Work order
Beneath this line is the data. Output exactly the lines from the line with "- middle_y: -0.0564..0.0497" to the line with "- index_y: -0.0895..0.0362", both ends included, and nothing more.

Raw data

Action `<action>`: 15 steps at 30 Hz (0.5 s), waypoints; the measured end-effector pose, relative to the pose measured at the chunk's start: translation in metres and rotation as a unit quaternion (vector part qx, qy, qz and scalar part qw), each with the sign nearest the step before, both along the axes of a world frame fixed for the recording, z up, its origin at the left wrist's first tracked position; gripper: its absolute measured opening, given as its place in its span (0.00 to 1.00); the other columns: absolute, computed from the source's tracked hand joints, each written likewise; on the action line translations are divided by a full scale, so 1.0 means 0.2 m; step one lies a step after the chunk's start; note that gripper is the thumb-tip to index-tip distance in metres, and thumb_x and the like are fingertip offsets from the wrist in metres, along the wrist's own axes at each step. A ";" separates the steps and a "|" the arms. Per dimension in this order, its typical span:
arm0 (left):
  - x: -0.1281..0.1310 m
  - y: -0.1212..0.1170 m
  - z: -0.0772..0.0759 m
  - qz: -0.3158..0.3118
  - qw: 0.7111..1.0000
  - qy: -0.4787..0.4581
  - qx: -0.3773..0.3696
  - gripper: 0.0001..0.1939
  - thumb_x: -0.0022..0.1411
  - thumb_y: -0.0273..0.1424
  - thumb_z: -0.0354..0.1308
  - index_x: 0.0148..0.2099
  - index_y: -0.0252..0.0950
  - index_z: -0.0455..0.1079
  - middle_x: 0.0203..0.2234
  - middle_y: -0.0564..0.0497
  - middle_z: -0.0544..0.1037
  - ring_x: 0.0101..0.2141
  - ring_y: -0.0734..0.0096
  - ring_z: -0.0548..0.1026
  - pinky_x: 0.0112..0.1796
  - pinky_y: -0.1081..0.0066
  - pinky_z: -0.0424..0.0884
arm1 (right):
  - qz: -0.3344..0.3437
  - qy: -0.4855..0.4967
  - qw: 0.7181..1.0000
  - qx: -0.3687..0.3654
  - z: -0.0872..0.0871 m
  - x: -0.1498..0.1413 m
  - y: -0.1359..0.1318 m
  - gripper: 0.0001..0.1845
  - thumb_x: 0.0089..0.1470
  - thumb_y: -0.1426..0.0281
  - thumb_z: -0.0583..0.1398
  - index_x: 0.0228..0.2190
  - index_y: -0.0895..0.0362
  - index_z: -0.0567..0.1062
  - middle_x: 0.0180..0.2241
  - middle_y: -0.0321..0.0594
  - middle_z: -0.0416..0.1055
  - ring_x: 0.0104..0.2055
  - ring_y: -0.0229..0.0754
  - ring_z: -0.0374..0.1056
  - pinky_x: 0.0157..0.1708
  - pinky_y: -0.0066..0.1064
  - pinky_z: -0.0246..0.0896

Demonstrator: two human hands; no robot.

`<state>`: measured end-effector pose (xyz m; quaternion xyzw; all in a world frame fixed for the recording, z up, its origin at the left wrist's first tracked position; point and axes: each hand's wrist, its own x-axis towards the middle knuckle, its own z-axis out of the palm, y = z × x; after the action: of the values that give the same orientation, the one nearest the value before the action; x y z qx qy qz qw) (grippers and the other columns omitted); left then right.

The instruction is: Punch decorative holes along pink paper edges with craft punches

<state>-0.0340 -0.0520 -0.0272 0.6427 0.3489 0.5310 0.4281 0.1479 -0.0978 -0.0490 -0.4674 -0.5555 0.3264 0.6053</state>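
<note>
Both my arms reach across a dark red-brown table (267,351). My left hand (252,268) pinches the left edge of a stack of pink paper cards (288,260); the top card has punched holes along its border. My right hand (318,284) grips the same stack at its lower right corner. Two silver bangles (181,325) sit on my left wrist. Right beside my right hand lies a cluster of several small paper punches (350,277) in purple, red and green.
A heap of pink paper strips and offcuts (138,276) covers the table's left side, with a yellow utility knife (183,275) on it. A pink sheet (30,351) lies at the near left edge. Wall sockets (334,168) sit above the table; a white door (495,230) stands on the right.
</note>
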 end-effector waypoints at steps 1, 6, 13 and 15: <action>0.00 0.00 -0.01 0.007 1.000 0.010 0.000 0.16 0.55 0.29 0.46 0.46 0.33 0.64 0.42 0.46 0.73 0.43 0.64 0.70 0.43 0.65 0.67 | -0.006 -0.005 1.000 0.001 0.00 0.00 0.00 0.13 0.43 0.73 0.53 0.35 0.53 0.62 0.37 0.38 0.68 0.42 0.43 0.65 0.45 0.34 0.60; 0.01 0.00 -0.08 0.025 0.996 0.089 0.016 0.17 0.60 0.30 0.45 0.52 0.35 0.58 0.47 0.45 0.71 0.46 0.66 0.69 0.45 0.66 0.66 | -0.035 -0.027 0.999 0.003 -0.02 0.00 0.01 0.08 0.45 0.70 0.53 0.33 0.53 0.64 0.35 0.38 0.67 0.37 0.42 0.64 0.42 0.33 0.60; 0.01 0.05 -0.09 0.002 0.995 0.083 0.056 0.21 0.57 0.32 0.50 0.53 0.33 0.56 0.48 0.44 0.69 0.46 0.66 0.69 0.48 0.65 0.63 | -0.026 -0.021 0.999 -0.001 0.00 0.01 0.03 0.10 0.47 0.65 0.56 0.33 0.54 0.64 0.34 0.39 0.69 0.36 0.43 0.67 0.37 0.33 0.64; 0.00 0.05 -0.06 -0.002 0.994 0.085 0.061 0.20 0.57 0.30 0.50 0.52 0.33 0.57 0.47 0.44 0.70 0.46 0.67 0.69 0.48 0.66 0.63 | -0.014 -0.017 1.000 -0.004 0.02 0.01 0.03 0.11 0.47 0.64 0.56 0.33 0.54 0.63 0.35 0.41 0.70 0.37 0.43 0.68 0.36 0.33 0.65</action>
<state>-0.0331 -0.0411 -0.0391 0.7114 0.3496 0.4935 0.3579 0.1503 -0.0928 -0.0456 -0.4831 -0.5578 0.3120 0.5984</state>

Answer box
  - middle_y: -0.0564..0.0497
  - middle_z: -0.0544..0.1037
  - ring_x: 0.0101..0.2141
  - ring_y: -0.0734..0.0096
  - ring_z: -0.0548..0.1026
  - pinky_x: 0.0112..0.1796
  - pinky_y: -0.1081..0.0066
  - pinky_z: -0.0424..0.0884
arm1 (right):
  - qz: -0.3344..0.3437
  - qy: -0.4855..0.4967
  - qw: 0.7181..1.0000
  - qx: -0.3687..0.3654
  - z: -0.0872..0.0871 m
  - x: -0.1498..0.1413 m
  - y: -0.1359..0.1318 m
  - gripper: 0.0001..0.1845
  - thumb_x: 0.0089..0.1470
  - thumb_y: -0.1426..0.0281
  - thumb_z: -0.0583..0.1398
  - index_x: 0.0228..0.2190
  - index_y: -0.0895..0.0362

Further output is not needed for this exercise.